Preparation undeniably counts but with no offense intended to anyone, I'll quote a proverb that I felt is apt here

A fool can ask more questions than seven wise men can answer.

While your approach is practical given the shortage of time, I think it's time we (as an industry) collectively revamp the interview process so that people are judged based on what they're really capable of rather than textbook assignments that hold no real world value whatsoever.

Agreed. How do we do it? What would a better process look like?

From my limited know-how, I'd ideally ensure the candidate undergoes 2 or 3 rounds of interviews with people of the designated team and if they clear it, a panel round with all of them so that it's easy to get a fair overview of the candidate while eliminating individual bias.

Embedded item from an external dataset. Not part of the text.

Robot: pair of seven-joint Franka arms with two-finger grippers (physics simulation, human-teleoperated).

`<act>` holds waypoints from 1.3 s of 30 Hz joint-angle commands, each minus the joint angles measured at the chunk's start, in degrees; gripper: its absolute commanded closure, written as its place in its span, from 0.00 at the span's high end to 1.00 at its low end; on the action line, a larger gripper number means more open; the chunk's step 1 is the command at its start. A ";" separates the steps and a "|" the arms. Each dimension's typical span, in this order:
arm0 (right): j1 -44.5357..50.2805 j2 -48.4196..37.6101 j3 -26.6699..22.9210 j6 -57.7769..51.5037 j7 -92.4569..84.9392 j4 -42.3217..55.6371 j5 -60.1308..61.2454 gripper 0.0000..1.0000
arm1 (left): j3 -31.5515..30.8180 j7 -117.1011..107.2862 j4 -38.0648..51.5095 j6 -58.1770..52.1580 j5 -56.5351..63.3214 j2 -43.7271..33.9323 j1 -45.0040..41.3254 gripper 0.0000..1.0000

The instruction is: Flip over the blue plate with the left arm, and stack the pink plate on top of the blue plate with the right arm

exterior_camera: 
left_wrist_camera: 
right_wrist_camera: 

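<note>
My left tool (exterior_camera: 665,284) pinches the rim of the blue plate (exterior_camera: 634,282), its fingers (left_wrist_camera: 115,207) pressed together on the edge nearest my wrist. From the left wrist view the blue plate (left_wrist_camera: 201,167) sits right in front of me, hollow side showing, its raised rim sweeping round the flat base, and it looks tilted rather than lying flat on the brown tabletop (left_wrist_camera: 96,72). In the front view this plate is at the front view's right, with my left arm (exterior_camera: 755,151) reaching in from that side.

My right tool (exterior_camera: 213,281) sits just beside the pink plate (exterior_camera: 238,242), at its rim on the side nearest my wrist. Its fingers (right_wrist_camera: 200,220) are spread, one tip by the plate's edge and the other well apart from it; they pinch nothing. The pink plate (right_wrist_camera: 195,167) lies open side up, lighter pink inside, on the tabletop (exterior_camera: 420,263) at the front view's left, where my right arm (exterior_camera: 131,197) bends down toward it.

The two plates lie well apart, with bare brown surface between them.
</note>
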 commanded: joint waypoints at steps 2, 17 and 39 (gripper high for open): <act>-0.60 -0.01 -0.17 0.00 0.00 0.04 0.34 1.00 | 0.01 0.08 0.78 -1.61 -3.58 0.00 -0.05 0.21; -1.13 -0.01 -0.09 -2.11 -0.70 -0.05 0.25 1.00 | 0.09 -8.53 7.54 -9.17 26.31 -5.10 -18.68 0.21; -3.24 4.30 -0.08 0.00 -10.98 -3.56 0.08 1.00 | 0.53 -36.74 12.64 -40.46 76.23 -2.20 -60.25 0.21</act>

The idea here would be to ask (technical concepts - general and particularly role based along with behavioral) questions.

Yes, shortage of time is a major constraint here and so is proper execution of this but even if done with 70% efficacy, I believe the new hires will be of much better quality.

Thanks for sharing this, Vinay. I think the devil is in the details here. Executed well, this would probably work. Executed poorly, and it could be a time waster.

I definitely agree with the team being involved in the interview (and perhaps even giving each member a veto).

Glad to help Blaine! Do share your experiences if ever you put it into practice or even add something more so that the rest of us will find it useful too.